Work order:
Give back the records in full, with every line exactly as it was.

Data records:
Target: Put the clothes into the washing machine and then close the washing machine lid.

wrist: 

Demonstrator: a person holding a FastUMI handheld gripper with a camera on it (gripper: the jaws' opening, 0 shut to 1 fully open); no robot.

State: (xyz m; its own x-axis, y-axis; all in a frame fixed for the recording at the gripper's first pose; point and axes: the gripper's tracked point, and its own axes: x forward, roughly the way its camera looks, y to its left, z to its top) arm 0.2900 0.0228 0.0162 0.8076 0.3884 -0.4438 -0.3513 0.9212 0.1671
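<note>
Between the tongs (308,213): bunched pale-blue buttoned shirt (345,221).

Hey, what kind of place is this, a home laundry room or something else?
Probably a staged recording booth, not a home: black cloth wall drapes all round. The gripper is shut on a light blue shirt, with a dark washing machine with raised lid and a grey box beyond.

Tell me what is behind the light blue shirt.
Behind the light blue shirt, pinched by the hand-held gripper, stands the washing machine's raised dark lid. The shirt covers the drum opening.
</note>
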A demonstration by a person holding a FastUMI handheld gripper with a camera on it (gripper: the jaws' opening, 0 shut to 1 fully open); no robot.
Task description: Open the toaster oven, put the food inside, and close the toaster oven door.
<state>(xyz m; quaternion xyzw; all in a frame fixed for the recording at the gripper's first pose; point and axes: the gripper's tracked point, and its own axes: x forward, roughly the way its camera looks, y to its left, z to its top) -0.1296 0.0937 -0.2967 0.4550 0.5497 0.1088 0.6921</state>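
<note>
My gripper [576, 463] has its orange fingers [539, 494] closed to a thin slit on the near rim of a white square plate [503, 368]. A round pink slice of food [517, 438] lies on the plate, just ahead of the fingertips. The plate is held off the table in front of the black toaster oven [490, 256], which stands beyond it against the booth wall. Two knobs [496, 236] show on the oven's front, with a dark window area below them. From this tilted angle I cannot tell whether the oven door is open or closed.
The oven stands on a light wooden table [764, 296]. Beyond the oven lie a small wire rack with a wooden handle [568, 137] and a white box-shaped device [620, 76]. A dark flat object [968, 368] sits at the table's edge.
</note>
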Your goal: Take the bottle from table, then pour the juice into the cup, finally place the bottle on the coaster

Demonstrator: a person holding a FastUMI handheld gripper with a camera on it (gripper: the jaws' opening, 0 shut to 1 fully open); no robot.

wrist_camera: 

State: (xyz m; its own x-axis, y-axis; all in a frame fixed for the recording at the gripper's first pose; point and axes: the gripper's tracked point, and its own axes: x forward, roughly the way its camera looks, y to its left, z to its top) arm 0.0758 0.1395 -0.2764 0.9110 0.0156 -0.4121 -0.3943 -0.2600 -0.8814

Output for this exercise:
Target: Put the clothes into the washing machine and then close the washing machine lid.

wrist: 

Demonstrator: a person holding a FastUMI handheld gripper with a camera on it (gripper: the jaws' opening, 0 shut to 1 fully open); no robot.

State: (xyz m; its own x-axis, y-axis; all in a frame fixed for the recording at the gripper's first pose; point and axes: the gripper's tracked point, and its own axes: x forward, roughly the way its camera looks, y to its left, z to its top) arm 0.2900 0.0228 0.0162 0.8076 0.3884 -0.4438 -0.3513 0.9212 0.1671
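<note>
Between the tongs (308,213): bunched pale-blue buttoned shirt (345,221).

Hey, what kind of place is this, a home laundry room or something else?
Probably a staged recording booth, not a home: black cloth wall drapes all round. The gripper is shut on a light blue shirt, with a dark washing machine with raised lid and a grey box beyond.

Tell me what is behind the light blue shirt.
Behind the light blue shirt, pinched by the hand-held gripper, stands the washing machine's raised dark lid. The shirt covers the drum opening.
</note>
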A demonstration by a person holding a FastUMI handheld gripper with a camera on it (gripper: the jaws' opening, 0 shut to 1 fully open); no robot.
Task description: Open the toaster oven, put the food inside, and close the toaster oven door.
<state>(xyz m; quaternion xyzw; all in a frame fixed for the recording at the gripper's first pose; point and axes: the gripper's tracked point, and its own axes: x forward, roughly the way its camera looks, y to its left, z to its top) -0.1296 0.0937 -0.2967 0.4550 0.5497 0.1088 0.6921</state>
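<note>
My gripper [576, 463] has its orange fingers [539, 494] closed to a thin slit on the near rim of a white square plate [503, 368]. A round pink slice of food [517, 438] lies on the plate, just ahead of the fingertips. The plate is held off the table in front of the black toaster oven [490, 256], which stands beyond it against the booth wall. Two knobs [496, 236] show on the oven's front, with a dark window area below them. From this tilted angle I cannot tell whether the oven door is open or closed.
The oven stands on a light wooden table [764, 296]. Beyond the oven lie a small wire rack with a wooden handle [568, 137] and a white box-shaped device [620, 76]. A dark flat object [968, 368] sits at the table's edge.
</note>
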Your goal: Take the bottle from table, then pour the juice into the cup, finally place the bottle on the coaster

Demonstrator: a person holding a FastUMI handheld gripper with a camera on it (gripper: the jaws' opening, 0 shut to 1 fully open); no robot.

wrist_camera: 

State: (xyz m; its own x-axis, y-axis; all in a frame fixed for the recording at the gripper's first pose; point and axes: the gripper's tracked point, and its own axes: x forward, roughly the way its camera looks, y to its left, z to its top) arm 0.0758 0.1395 -0.2764 0.9110 0.0156 -0.4121 -0.3943 -0.2600 -0.8814

The output is finished, and nothing else is needed.